## Your assignment
Word for word, restate the data that follows, omitting the images.

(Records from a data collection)
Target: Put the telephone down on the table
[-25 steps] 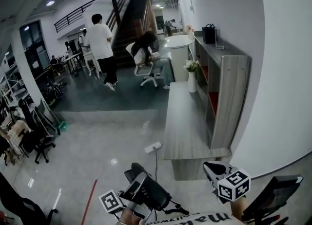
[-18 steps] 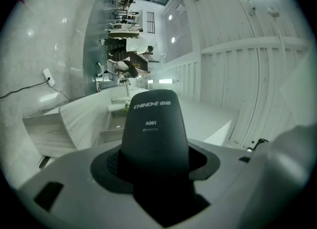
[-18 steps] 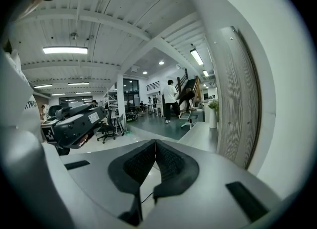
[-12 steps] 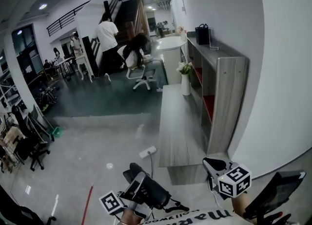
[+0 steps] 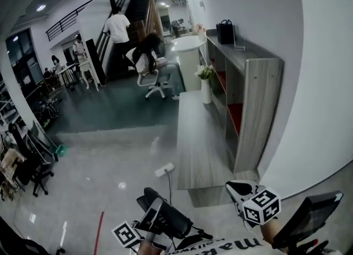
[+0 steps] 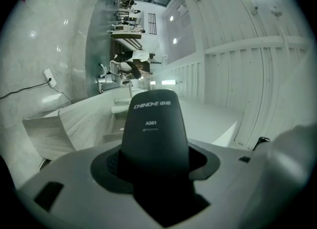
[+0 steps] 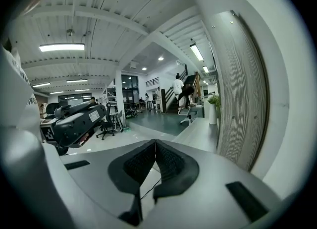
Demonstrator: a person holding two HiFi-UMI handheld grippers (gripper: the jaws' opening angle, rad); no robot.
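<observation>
A black telephone point(image 5: 175, 223) hangs low at the bottom of the head view, with my left gripper point(image 5: 150, 219) shut on it. In the left gripper view the telephone point(image 6: 154, 129) stands up between the jaws and shows white print on its back. My right gripper point(image 5: 237, 189) is to the right of it, near the close end of the long grey wooden table point(image 5: 201, 138). In the right gripper view the right gripper point(image 7: 155, 146) has its pads pressed together with nothing between them, and the table point(image 7: 198, 131) runs ahead on the right.
A grey shelf unit point(image 5: 251, 99) stands along the wall behind the table. A white vase of flowers point(image 5: 206, 85) sits at the table's far end. A power strip point(image 5: 164, 169) lies on the floor. An office chair point(image 5: 150, 69) and people are far off by the stairs.
The head view has swung slightly, so the table and shelf sit a bit further left. The person in white has walked to the stairs. Both grippers keep their places and states.
</observation>
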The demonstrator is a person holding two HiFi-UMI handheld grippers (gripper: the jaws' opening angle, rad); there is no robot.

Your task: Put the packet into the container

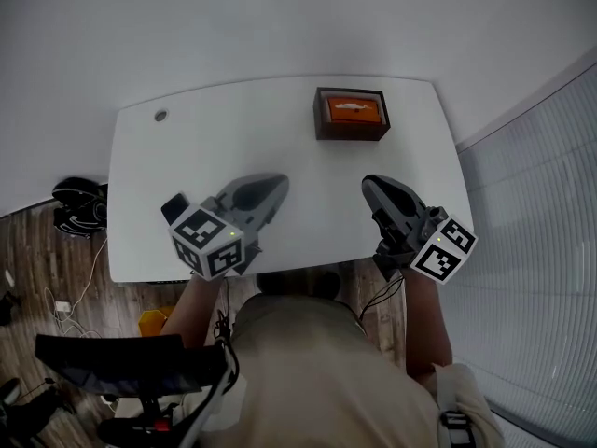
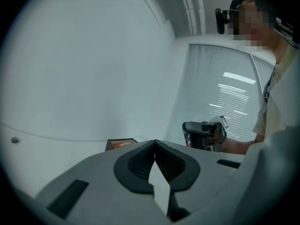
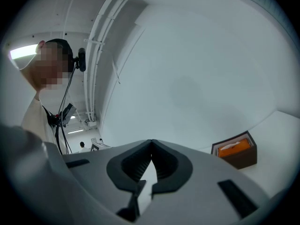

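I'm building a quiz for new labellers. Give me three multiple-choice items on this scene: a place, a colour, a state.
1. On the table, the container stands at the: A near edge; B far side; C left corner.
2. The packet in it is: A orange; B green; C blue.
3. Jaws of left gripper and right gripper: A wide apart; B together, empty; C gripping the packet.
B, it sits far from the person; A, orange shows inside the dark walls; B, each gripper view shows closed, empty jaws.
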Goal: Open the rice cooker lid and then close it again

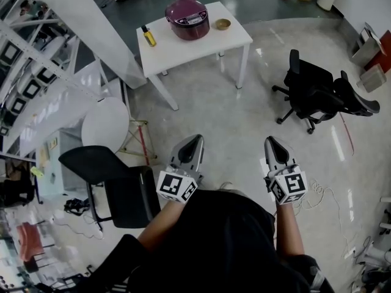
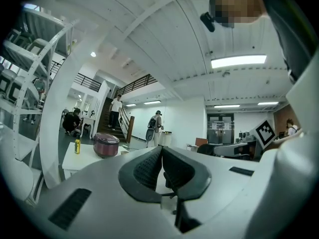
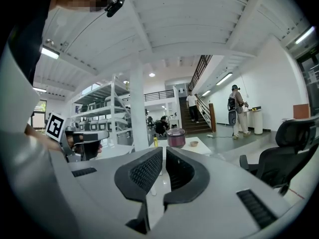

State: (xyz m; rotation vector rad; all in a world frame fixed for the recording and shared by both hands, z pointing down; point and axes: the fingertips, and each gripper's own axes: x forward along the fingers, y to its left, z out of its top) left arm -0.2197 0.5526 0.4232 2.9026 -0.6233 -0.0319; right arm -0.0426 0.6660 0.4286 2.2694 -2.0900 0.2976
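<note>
A maroon rice cooker (image 1: 187,18) with its lid down stands on a white table (image 1: 226,40) far ahead of me. It shows small in the left gripper view (image 2: 105,145) and in the right gripper view (image 3: 175,137). My left gripper (image 1: 194,141) and right gripper (image 1: 272,143) are held side by side over the floor, well short of the table. Both are shut with nothing between their fingertips. Each points roughly level toward the table.
A yellow bottle (image 1: 149,36) and a small bowl (image 1: 223,24) flank the cooker on the table. A black office chair (image 1: 321,93) stands to the right, another black chair (image 1: 116,185) and a round white table (image 1: 105,124) to the left. White shelving (image 1: 30,60) lines the left. People stand near the stairs (image 2: 116,111).
</note>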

## Exercise solution
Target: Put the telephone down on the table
[-25 steps] 
[-18 steps] 
[-18 steps] 
[-12 steps] 
[+0 steps] 
[+0 steps] 
[+0 steps] 
Demonstrator: a person holding two HiFi-UMI handheld grippers (gripper: the jaws' opening angle, rad); no robot.
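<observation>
A black telephone point(image 5: 175, 223) hangs low at the bottom of the head view, with my left gripper point(image 5: 150, 219) shut on it. In the left gripper view the telephone point(image 6: 154, 129) stands up between the jaws and shows white print on its back. My right gripper point(image 5: 237, 189) is to the right of it, near the close end of the long grey wooden table point(image 5: 201, 138). In the right gripper view the right gripper point(image 7: 155, 146) has its pads pressed together with nothing between them, and the table point(image 7: 198, 131) runs ahead on the right.
A grey shelf unit point(image 5: 251, 99) stands along the wall behind the table. A white vase of flowers point(image 5: 206, 85) sits at the table's far end. A power strip point(image 5: 164, 169) lies on the floor. An office chair point(image 5: 150, 69) and people are far off by the stairs.
The head view has swung slightly, so the table and shelf sit a bit further left. The person in white has walked to the stairs. Both grippers keep their places and states.
</observation>
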The demonstrator is a person holding two HiFi-UMI handheld grippers (gripper: the jaws' opening angle, rad); there is no robot.

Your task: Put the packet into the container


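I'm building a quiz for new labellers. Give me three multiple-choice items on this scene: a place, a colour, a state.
1. On the table, the container stands at the: A near edge; B far side; C left corner.
2. The packet in it is: A orange; B green; C blue.
3. Jaws of left gripper and right gripper: A wide apart; B together, empty; C gripping the packet.
B, it sits far from the person; A, orange shows inside the dark walls; B, each gripper view shows closed, empty jaws.
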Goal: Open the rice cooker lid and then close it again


State: (xyz m; rotation vector rad; all in a world frame fixed for the recording and shared by both hands, z pointing down; point and axes: the fingertips, and each gripper's own axes: x forward along the fingers, y to its left, z out of its top) left arm -0.2197 0.5526 0.4232 2.9026 -0.6233 -0.0319; right arm -0.0426 0.6660 0.4286 2.2694 -2.0900 0.2976
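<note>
A maroon rice cooker (image 1: 187,18) with its lid down stands on a white table (image 1: 226,40) far ahead of me. It shows small in the left gripper view (image 2: 105,145) and in the right gripper view (image 3: 175,137). My left gripper (image 1: 194,141) and right gripper (image 1: 272,143) are held side by side over the floor, well short of the table. Both are shut with nothing between their fingertips. Each points roughly level toward the table.
A yellow bottle (image 1: 149,36) and a small bowl (image 1: 223,24) flank the cooker on the table. A black office chair (image 1: 321,93) stands to the right, another black chair (image 1: 116,185) and a round white table (image 1: 105,124) to the left. White shelving (image 1: 30,60) lines the left. People stand near the stairs (image 2: 116,111).
</note>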

Nothing further remains in this exercise.